Technology for Nuts & Nerds: data analysis

Monday, April 16, 2018

Introduction to Pandas Library

Pandas library Provides fast data cleaning, preparation and analysis

Built on top of NumPy , so its easy to work with array (Series) and matrices (Data Frames)

DataFrames are indexable and are made up of number of Series objects. Consider this as similar to DB table / spreadsheet - rows & columns.
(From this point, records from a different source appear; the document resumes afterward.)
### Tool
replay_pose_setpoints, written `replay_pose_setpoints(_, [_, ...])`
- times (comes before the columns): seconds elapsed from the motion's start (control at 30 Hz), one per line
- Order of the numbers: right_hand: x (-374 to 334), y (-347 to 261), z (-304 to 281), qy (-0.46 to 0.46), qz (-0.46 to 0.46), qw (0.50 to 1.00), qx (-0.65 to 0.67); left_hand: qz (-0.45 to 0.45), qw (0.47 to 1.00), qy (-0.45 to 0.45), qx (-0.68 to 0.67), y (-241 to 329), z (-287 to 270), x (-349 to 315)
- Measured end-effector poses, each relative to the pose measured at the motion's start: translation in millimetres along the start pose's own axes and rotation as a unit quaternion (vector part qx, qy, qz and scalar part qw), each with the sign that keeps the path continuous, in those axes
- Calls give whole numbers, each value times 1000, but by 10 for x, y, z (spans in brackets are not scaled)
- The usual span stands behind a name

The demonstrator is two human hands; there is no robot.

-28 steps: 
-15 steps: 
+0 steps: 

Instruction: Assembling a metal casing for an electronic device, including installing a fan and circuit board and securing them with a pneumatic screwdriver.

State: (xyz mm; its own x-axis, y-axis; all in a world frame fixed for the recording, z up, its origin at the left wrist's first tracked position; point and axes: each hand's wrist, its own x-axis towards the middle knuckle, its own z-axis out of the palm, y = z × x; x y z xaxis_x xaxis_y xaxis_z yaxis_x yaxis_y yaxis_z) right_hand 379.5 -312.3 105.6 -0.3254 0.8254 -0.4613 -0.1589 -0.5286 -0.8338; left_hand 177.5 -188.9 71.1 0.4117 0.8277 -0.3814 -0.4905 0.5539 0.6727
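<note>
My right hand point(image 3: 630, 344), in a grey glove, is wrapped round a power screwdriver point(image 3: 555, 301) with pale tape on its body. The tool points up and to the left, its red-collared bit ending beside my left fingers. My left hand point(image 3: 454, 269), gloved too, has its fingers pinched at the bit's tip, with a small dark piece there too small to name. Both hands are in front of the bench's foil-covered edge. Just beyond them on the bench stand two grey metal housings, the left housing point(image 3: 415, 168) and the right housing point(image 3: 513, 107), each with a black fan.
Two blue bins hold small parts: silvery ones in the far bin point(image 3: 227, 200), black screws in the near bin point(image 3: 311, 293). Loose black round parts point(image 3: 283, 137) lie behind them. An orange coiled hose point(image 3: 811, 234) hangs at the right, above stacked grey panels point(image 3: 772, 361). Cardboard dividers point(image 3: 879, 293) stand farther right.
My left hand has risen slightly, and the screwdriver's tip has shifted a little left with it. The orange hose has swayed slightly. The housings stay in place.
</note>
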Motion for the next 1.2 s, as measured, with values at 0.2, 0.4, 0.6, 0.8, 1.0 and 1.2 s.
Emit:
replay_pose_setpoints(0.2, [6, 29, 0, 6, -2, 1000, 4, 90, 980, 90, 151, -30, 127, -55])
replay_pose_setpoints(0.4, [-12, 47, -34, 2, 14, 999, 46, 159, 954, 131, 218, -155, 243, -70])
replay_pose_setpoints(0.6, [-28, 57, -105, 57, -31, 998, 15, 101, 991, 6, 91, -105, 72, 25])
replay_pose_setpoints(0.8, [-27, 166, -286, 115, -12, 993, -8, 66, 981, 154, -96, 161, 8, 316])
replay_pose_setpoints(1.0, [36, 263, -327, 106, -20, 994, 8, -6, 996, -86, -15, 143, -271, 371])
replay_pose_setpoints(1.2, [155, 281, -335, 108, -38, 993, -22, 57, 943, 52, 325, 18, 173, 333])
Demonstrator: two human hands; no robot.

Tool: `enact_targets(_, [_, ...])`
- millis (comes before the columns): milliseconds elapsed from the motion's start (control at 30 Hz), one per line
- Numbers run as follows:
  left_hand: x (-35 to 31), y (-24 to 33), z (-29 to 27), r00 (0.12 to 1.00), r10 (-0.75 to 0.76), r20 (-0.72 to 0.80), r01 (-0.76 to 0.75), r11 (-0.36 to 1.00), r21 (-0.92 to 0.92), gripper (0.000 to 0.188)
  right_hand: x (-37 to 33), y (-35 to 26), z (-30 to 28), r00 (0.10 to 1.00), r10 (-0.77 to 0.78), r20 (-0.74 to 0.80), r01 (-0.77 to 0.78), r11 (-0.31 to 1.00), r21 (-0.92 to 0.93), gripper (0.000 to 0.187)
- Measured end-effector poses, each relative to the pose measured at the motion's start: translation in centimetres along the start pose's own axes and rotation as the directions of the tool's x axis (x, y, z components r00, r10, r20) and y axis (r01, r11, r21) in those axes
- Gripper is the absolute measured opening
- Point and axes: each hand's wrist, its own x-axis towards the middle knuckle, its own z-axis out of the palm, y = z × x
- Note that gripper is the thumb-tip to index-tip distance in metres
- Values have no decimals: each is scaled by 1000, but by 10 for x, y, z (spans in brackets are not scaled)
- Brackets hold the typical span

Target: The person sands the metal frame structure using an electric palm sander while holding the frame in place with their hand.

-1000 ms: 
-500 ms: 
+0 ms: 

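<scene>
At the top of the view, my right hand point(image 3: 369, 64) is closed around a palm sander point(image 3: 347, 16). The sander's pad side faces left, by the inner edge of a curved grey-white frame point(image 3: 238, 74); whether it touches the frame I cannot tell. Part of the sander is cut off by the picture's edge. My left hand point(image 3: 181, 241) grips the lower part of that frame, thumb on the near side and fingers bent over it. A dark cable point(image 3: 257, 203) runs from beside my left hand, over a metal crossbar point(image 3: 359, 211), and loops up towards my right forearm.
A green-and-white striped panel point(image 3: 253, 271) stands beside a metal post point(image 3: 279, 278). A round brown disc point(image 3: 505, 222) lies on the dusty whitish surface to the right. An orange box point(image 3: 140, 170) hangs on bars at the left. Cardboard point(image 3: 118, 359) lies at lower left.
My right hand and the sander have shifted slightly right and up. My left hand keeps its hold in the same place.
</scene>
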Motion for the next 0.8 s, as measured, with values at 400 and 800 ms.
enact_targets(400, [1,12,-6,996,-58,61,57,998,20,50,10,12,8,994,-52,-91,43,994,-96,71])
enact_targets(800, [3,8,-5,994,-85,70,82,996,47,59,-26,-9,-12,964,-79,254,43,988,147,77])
Series can also be considered 1-d DataFrame - DataFrame with only 1 column.

Code Examples:

import numpy as np
import pandas as pd
s = pd.Series([1,2,4, 5, 6, 8])

s is Series. Printing s would give us

0 1
1 2
2 4
3 5
4 6
5 8
dtype: int64

Data Frame can be defined as

df = pd.DataFrame({'date' : ['2018-04-01', '2018-04-02', '2018-04-03'],
'price': [200, 380, 405]})

This is essentially a table with 2 columns date & price and 3 rows having values. We can directly load
a csv file as DataFrame using pd.read_csv

Once the data is loaded , we can leverage the power of pandas. For the table above, let's try these

1. Find entries where price is > 200

df[df['price'] > 200]

This will return entries corresponding to 380, 405

Let's try to find total sale value:

df['price'].sum()

By default DataFrame rows are numbered 0 to n. We can also give them names. In order to use name to fetch a row, we need to set index. Let's say we wanted to name the row as a combination of data & price with a # separator:

df = df.set_index(df['date'])

This will assign the mutated data frame to the old variable. We can now query using newly named indexes

df.loc['2018-04-02'] will correspond to second row.